Dales pony Westwick Paddy and Kevin Owens at the entrance to the mine.

The galloways, it transpires, were better off in terms of working conditions than the men. The miners wore only wooden clogs and felt hats; the galloways had leather boots to protect their feet from the flow in wet levels and leather blankets to save their backs from the drip, drip of acidic water from the roofs of the tunnels. An average day’s work down the mine would involve 15 turns – that is, trips in and out to fetch the distinctively narrow tubs for carrying out the ore, possibly up to three at a time. Each pony would usually perform two to five of those turns.

The underground roads set with rails for the tubs were originally levels through which water flowed freely. They were later called the horse levels, the areas to which the horses and tubs had access, rumbling along rails that were at first made of oak but latterly of iron. The miners worked away in side tunnels, often above the heads of the galloways, for in the Killhope mine the lead ore was frequently extracted by working upwards, rather than downwards or horizontally along the seams.

Prized Galloways

Unlike the ponies who worked in the later deep shaft coal mines, galloways involved in the lead industry lived above ground and the stables they used can be seen at Killhope along with the blacksmith’s shop that provided a range of vital tools and services to the mine. Local tenancy agreements included the provision of ponies and the majority of them were provided by farmers from further down the dale, along with supplying their own labour in the mine. The activity of both men and galloways was controlled by the famous local merchant family, the Blacketts, who later became the Beaumonts. Tenant farmers were limited as to how many animals they could keep – so many sheep or so many cows, or an even more limited number of galloways – this was called the stint. Ponies were capable of providing useful labour for the lead mines and so they were valuable and valued.

Charlie Parker of the Roandale Dales Pony Stud with Roandale Rock (Rocky).

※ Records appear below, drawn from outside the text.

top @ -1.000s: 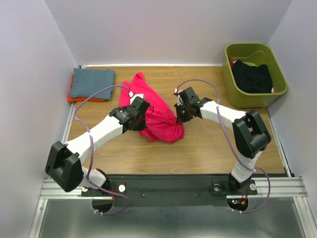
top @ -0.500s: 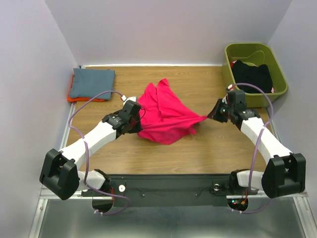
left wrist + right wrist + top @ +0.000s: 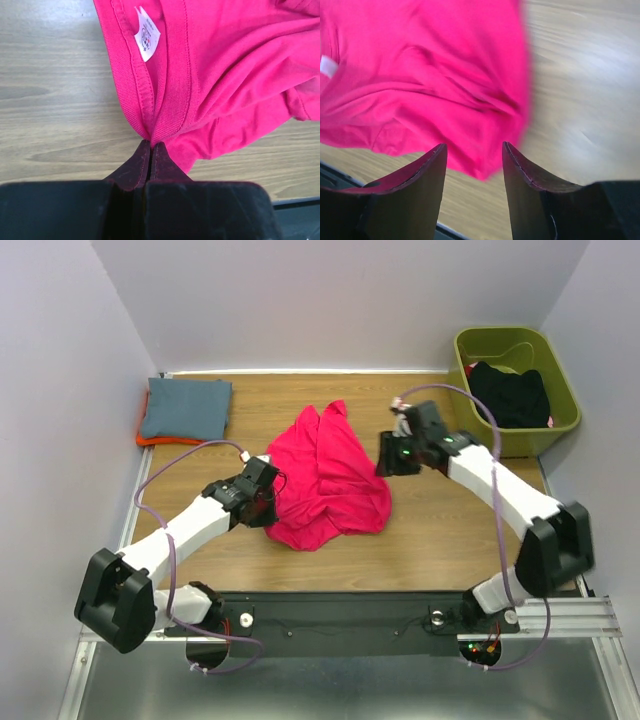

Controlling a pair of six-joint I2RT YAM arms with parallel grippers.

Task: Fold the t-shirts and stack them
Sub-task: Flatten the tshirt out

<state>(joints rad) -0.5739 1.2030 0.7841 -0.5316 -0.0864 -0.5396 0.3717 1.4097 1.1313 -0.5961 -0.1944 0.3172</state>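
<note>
A magenta-pink t-shirt lies crumpled in the middle of the table. My left gripper is shut on its ribbed collar at the shirt's left edge, just below the white label. My right gripper is open just off the shirt's right edge, nothing between its fingers; the pink cloth lies ahead of them. A slate blue-grey t-shirt lies folded on an orange one at the far left corner. A black garment sits in the bin.
The olive-green plastic bin stands at the far right corner, close behind my right arm. Bare wooden table shows in front of the pink shirt and to its right. White walls close in the back and the sides.
My right gripper has let go of the pink shirt's corner, opened, and swung back in toward the shirt. The stretched cloth has dropped flat. My left gripper keeps its grip and has shifted slightly nearer.
</note>
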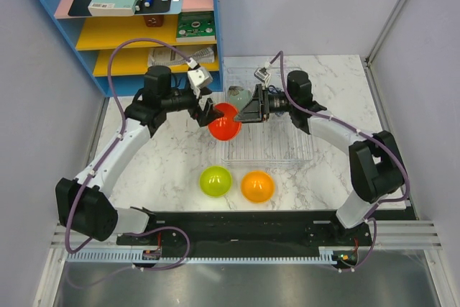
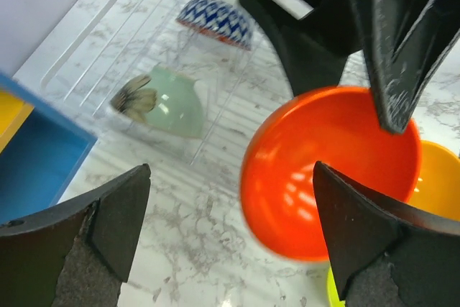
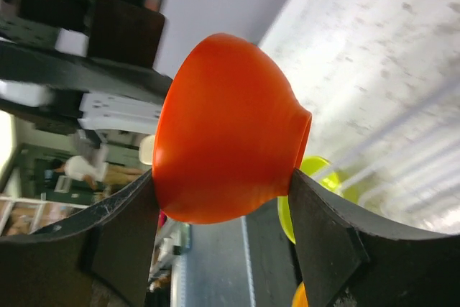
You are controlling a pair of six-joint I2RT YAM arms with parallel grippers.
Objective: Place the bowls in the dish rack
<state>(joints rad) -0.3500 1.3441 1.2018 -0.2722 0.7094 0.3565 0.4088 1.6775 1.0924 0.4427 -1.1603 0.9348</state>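
Lower centre of the top view: we see the lime green bowl [image 1: 215,181] and the orange bowl [image 1: 256,186] side by side on the desk [image 1: 165,170], not touching. Mid-frame, the right pincer [image 1: 241,116] is pinching the red bowl [image 1: 224,123] at the left edge of the dish rack [image 1: 287,141]. The left pincer [image 1: 207,111] is spread wide just left of it, clear of the bowl. Farther up, the pale grey-green bowl [image 2: 172,102] and the patterned bowl [image 2: 215,23] sit inside the rack.

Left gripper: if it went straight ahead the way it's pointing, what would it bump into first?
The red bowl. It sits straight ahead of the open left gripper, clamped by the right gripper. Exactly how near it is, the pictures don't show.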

Charlie Parker of the Roandale Dales Pony Stud with Roandale Rock (Rocky).

On the whole, the galloways working underground were better off than their fellows who carried the lead ore over the hills to the Allen smelters or the refined lead onwards to the staithes at Blaydon. The ponies in the mines needed to be literally bomb-proof – there were frequent explosions as the miners fired the rock to blast out the useful ore – as well as coping with the rest of the working conditions. Walking steadily along in the dark, in flowing water, drawing clattering tubs of ore, clearly required equines with special qualities. A galloway who possessed those qualities was prized and cherished. (It’s worth pointing out here that pit ponies who had spent a life working underground in similar conditions could, and sometimes did, live into a ripe and healthy old age.)

Over the tops to the smelter

The pack galloways, loaded up with 2 cwt (hundredweight) of ore each (that’s 101 kg), were not led but picked their own way across the tops. They wore muzzles to stop them grazing along the way – a standard with all pack horses, for the trains could be twenty to thirty strong with just one or two men to accompany them. If the horses or ponies were stopping too frequently to graze, shipments and deliveries would never be made on time. However, the lead mining ponies’ muzzles had a more important function in preventing them from eating grass contaminated by lead.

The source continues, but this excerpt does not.